These are some posts I made somewhere else about the same topic, thought I would paste them here too. Might seem a bit discombobulated because I was answering questions not even asked here, but there's still some good info that should be useful to a few, can also answer any of your questions about LEDs. Fire away!
I only read through the first couple pages, and I can see how LEDs are so misunderstood by the vast majority of people here because of marketing.
I work with LEDs every day, doing some pretty interesting things, I understand them intimately. While I do love them, I understand their limits, and I hate to see them misrepresented. They have unbelievable advantages in so many applications, it's so unfortunate to see them bastardized by people trying to make a quick buck.
Over 90% of the LED products I investigate have extremely inadequate thermal consideration. Popular to contrary belief, LEDs do make heat, and quite a bit of it. Similar levels of electricity to heat/light conversion as HPS HID lighting. The difference is that LEDs conduct heat away from the junction(out the rear), whereas HIDs mostly emit the heat as radiation.
They do work, but not as well as HIDs. When manufacturers of LEDs (no, none of those grow lamps actually use their own LEDs) actually start building blue dies that have phosphor wavelength conversion directed at photosynthesis will we have good LED grow lights. (like the pink flruoros but much better)
For now the market for this is far too small to merit the production of LEDs this specific, and this is why all manufacturers use generic LEDs, most often cheap no-name LEDs from China with no datasheet.
If you can't request the manufacturer LED datasheet, and receieve it from the vendor, then the product is most definitely total crap.
If the LEDs aren't CREE, OSRAM, Lumileds, SSC, Nichia, Luminus, Bridgelux, or a few other notables, then they are most likely crap.
Even if they are of good quality, if they do not have an efficient thermal path to dissipate heat, efficiency will go way, way down as the LEDs heat up, and you can say good-bye to that long lifespan you expected.
I've done many tests of commercial LED products falling to 50%, 40% and even under 30% output after only 1000 hours of use in 25C ambient temp. All claiming 50,000 to 100,000 hours.
The LED manufacturers datasheet will state what junction temperature those claims are accurate with. Most often with low quality LEDs this rating will be at 25C, while high quality LEDs will be rated at 60-100C as well.
There isn't less heat, there is less emitted heat. You still need the same ventilation to remove the heat from the LED junctions.
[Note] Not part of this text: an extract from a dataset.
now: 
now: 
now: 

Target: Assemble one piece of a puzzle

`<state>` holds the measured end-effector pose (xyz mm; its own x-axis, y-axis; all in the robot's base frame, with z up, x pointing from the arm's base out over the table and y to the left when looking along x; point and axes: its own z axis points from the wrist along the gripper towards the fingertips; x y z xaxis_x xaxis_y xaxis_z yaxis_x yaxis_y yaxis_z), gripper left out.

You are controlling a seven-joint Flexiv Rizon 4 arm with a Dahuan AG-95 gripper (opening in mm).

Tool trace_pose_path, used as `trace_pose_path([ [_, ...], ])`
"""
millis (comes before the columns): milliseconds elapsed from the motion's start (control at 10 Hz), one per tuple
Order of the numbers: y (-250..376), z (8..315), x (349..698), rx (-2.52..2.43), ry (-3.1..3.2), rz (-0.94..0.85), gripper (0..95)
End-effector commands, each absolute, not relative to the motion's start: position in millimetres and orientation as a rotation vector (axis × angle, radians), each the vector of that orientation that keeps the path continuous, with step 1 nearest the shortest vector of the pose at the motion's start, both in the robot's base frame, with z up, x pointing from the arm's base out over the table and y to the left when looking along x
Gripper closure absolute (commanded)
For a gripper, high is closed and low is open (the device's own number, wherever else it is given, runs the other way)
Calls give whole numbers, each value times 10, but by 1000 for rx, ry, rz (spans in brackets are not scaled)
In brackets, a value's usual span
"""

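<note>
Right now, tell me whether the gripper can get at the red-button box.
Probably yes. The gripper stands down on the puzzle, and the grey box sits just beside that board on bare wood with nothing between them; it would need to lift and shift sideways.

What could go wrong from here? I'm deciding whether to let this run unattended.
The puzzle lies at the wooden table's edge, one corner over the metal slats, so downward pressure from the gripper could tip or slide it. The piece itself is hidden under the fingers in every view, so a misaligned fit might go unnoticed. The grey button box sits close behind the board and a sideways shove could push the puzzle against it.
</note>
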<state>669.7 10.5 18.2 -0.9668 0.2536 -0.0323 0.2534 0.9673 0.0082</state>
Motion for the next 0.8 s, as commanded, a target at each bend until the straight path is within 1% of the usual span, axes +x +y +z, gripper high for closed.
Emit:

Unless you use less overall wattage than you would HID, then your ventilation could be less.
If the advantages of having the LEDs closer, and the ability to place individual smaller light sources for training and such, excede the advantages of an HID light source, then so be it, they have another advantaged application.
I would be careful about putting them too close though. Any blue light not absorbed by the plant will turn into a lot of heat on the leaf surface. Photometric power not absorbed will convert into heat and burn, just like a wide beam laser.
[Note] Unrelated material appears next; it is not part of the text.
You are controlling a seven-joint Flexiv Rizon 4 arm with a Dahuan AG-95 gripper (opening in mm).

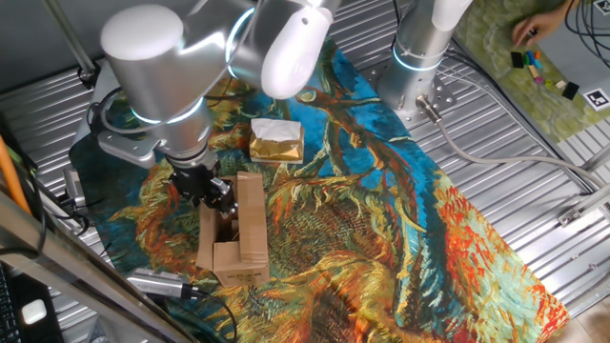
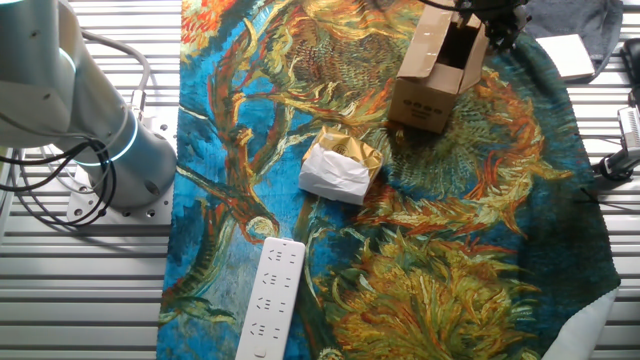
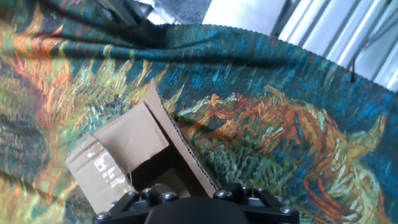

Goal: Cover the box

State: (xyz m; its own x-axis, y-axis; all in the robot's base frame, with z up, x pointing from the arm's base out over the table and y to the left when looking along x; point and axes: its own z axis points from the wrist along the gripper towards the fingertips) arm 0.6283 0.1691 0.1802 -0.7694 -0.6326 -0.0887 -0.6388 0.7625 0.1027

Holding high output LEDs directly over a piece of wood will actually burn the wood. No heat is emitted, it's all the photometric power converting to heat as it hits the surface.
Yes you can place them closer, and they do emit no heat, but you really do still have to understand what you're doing. This doesn't mean there will be no heat.
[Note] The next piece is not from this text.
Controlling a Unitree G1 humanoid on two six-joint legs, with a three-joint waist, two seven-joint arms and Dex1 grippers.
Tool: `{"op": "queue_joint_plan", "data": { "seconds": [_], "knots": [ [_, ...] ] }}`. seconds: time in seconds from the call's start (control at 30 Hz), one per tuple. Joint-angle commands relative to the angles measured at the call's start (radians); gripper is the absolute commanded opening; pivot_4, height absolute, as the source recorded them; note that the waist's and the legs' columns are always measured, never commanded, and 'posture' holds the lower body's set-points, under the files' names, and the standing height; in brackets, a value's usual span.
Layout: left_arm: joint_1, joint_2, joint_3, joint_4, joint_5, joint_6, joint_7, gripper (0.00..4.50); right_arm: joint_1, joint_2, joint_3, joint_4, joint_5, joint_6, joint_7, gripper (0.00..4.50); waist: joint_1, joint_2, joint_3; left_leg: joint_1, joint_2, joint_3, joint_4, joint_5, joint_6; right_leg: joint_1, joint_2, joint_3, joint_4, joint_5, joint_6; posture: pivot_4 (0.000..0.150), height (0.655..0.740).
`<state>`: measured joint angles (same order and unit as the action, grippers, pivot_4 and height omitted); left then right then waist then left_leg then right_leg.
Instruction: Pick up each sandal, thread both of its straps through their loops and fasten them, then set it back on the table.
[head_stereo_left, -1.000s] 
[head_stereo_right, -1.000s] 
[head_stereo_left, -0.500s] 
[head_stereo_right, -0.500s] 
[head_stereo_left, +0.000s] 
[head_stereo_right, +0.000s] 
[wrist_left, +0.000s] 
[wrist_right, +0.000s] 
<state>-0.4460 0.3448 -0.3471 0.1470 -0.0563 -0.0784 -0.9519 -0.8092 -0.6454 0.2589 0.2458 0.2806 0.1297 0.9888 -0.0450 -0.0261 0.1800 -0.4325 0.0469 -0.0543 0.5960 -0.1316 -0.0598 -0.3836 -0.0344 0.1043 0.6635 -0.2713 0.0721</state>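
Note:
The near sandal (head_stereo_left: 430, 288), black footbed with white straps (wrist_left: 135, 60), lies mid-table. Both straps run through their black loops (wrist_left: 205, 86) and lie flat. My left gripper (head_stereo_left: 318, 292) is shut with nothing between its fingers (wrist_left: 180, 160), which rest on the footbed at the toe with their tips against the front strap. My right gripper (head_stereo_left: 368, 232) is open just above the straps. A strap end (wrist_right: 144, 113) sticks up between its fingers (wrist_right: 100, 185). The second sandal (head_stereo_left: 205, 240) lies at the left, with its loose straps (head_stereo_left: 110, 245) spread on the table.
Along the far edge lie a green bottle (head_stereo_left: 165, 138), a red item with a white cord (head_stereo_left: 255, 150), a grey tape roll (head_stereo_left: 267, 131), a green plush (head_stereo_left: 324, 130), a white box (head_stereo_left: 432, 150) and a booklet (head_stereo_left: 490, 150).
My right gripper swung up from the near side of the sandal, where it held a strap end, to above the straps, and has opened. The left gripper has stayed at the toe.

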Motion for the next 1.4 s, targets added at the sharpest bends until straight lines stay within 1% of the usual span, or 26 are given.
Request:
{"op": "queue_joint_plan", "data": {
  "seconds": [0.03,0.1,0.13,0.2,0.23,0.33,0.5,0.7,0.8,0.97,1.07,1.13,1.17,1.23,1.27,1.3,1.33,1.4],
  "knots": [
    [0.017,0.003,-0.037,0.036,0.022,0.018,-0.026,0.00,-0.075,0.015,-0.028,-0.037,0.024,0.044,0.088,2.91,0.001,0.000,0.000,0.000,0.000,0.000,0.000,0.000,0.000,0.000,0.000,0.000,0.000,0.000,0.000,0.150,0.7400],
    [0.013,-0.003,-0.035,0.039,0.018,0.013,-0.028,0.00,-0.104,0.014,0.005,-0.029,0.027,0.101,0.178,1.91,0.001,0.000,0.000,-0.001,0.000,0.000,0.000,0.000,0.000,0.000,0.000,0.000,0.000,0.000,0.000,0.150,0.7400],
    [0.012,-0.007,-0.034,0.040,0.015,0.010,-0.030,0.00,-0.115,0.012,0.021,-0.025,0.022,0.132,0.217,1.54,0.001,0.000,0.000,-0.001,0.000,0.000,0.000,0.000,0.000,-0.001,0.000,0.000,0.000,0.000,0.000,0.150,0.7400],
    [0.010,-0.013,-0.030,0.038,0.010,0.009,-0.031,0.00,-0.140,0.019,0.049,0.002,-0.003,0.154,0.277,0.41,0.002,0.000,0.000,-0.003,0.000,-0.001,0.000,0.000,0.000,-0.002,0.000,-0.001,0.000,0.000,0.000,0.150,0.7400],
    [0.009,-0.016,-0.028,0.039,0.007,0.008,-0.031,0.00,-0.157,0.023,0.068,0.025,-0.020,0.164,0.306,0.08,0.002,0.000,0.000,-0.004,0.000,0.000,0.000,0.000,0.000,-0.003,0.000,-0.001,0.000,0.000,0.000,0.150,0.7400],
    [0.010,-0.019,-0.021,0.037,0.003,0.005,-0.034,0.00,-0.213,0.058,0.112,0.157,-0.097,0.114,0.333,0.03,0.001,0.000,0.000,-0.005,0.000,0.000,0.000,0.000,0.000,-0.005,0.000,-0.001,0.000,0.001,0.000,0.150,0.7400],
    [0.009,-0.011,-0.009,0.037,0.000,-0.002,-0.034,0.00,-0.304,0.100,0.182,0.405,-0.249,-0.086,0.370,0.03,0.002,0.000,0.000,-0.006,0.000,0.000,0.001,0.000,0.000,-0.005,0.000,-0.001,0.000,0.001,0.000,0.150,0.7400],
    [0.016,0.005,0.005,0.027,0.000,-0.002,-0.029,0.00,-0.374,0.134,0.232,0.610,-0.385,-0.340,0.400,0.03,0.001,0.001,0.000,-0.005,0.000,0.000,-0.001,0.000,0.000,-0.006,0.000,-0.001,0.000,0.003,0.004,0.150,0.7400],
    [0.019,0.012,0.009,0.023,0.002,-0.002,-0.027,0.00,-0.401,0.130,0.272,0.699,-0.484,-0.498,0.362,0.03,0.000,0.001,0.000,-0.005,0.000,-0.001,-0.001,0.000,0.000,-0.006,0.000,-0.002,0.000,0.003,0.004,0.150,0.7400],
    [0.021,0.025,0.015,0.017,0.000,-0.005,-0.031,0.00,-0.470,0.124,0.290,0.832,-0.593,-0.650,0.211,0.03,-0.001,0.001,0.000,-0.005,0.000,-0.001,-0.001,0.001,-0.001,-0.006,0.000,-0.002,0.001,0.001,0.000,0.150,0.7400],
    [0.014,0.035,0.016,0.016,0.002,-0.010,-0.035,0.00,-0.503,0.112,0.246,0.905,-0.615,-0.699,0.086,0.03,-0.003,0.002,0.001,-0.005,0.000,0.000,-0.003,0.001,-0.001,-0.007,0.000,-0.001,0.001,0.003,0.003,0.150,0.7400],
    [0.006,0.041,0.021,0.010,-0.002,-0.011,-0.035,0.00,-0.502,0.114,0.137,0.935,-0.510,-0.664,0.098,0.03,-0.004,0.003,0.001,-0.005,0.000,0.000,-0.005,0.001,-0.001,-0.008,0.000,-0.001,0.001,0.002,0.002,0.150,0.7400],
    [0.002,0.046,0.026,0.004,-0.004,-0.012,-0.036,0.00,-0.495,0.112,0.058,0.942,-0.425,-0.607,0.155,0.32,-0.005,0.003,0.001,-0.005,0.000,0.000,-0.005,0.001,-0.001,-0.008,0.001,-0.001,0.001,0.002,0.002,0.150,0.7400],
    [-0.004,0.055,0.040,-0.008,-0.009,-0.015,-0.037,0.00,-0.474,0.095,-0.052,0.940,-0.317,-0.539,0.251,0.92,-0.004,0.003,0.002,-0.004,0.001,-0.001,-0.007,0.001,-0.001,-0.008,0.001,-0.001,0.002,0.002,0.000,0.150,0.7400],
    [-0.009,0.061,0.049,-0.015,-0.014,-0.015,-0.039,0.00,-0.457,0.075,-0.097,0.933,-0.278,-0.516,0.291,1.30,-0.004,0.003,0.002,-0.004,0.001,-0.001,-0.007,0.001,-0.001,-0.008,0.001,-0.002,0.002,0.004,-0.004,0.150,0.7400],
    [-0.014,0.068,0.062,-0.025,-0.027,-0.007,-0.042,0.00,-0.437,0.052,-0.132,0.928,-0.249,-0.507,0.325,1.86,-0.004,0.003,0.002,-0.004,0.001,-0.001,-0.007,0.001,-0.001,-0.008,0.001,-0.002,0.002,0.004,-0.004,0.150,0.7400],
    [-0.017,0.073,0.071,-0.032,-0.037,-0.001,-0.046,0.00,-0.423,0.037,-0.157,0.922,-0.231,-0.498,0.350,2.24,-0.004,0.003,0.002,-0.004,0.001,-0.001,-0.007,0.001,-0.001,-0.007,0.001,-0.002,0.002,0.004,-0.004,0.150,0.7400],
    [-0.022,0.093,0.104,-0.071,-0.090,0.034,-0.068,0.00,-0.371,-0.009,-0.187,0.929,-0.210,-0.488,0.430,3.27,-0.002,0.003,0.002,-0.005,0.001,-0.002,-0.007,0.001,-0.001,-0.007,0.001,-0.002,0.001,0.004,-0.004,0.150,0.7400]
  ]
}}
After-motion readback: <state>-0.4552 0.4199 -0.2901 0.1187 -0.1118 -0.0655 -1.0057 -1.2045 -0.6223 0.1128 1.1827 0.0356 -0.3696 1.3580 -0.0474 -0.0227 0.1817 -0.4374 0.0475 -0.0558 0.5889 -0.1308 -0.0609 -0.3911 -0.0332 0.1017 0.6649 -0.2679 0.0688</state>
Some of the photometric power not converted will reflect, but much will turn into heat, especially blue wavelengths.
Plants don't appear green necessarily because they are green, but because they absorb blue and red wavelengths, and reflect back most green. An interesting way to think about it anyway.
As for commercial LED grow lights, I haven't investigated any, but the same engineering approach is applied to any LED array.
I'm not saying that they're all crap either, some may be built very well. Just a word of caution, as most aren't in the general LED world. Ask for the name brand of, and manufacturer datasheet for the LEDs being used in the array. Ask about thermal resistance from junction to ambient. If the commercial supplier cannot readily provide such information, the product is crap.
Taking an LED that says 100,000 hours in the datasheet at 25C and letting it run with a 100C/W to ambient resistance and claiming that it will last 100,000 hours is just like saying your engine oil will last 3000 miles whether you're driving around town or redlining it around 3000 mile endurance race track.
One of the real advantages to LEDs in growing, unutilized to my knowledge so far, would be the ability to passively conduct the heat created out of the room.
Since LEDs create heat at the junction, that needs to be conducted out of the rear, solid heat conductors, or preferably heatpipes could be used to conduct heat out and on top of a small cabnet, taking it completely out of the growing area with no ventilation needed.